Provided material:
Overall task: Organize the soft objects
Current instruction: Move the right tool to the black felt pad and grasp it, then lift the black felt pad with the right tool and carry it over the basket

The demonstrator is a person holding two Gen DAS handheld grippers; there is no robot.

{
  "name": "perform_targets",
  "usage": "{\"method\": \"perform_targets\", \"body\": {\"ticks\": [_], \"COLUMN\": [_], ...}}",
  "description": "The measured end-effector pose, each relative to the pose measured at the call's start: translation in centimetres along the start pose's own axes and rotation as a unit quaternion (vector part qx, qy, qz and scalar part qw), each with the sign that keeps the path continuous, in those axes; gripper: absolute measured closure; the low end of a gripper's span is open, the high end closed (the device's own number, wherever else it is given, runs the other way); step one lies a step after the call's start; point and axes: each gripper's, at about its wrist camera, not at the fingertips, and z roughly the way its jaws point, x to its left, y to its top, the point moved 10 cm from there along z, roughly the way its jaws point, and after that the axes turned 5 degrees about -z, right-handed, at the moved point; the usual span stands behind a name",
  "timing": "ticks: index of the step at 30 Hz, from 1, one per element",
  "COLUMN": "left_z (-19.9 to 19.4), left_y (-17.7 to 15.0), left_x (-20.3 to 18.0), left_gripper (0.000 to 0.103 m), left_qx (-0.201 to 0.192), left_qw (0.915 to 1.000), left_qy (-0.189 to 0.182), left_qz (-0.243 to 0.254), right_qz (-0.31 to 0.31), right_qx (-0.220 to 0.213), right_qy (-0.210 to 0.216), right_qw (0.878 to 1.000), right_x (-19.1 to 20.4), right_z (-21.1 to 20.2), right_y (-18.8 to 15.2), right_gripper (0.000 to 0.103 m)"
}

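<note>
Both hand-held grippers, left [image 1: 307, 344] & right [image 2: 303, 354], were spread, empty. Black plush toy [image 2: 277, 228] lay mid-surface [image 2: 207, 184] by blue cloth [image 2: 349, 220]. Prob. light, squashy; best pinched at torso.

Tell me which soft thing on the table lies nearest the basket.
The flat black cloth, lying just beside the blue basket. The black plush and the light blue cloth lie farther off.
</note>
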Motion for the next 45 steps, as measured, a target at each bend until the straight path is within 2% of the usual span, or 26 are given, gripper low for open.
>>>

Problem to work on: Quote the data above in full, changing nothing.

Reply:
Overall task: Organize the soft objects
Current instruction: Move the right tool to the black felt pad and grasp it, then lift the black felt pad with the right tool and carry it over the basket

The demonstrator is a person holding two Gen DAS handheld grippers; there is no robot.

{
  "name": "perform_targets",
  "usage": "{\"method\": \"perform_targets\", \"body\": {\"ticks\": [_], \"COLUMN\": [_], ...}}",
  "description": "The measured end-effector pose, each relative to the pose measured at the call's start: translation in centimetres along the start pose's own axes and rotation as a unit quaternion (vector part qx, qy, qz and scalar part qw), each with the sign that keeps the path continuous, in those axes; gripper: absolute measured closure; the low end of a gripper's span is open, the high end closed (the device's own number, wherever else it is given, runs the other way); step one lies a step after the call's start; point and axes: each gripper's, at about its wrist camera, not at the fingertips, and z roughly the way its jaws point, x to its left, y to its top, the point moved 10 cm from there along z, roughly the way its jaws point, and after that the axes turned 5 degrees about -z, right-handed, at the moved point; the usual span stands behind a name",
  "timing": "ticks: index of the step at 30 Hz, from 1, one per element",
  "COLUMN": "left_z (-19.9 to 19.4), left_y (-17.7 to 15.0), left_x (-20.3 to 18.0), left_gripper (0.000 to 0.103 m), left_qx (-0.201 to 0.192), left_qw (0.915 to 1.000), left_qy (-0.189 to 0.182), left_qz (-0.243 to 0.254), right_qz (-0.31 to 0.31), right_qx (-0.220 to 0.213), right_qy (-0.210 to 0.216), right_qw (0.878 to 1.000), right_x (-19.1 to 20.4), right_z (-21.1 to 20.2), right_y (-18.8 to 15.2), right_gripper (0.000 to 0.103 m)"
}

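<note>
Both hand-held grippers, left [image 1: 307, 344] & right [image 2: 303, 354], were spread, empty. Black plush toy [image 2: 277, 228] lay mid-surface [image 2: 207, 184] by blue cloth [image 2: 349, 220]. Prob. light, squashy; best pinched at torso.

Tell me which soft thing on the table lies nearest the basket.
The flat black cloth, lying just beside the blue basket. The black plush and the light blue cloth lie farther off.
</note>
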Motion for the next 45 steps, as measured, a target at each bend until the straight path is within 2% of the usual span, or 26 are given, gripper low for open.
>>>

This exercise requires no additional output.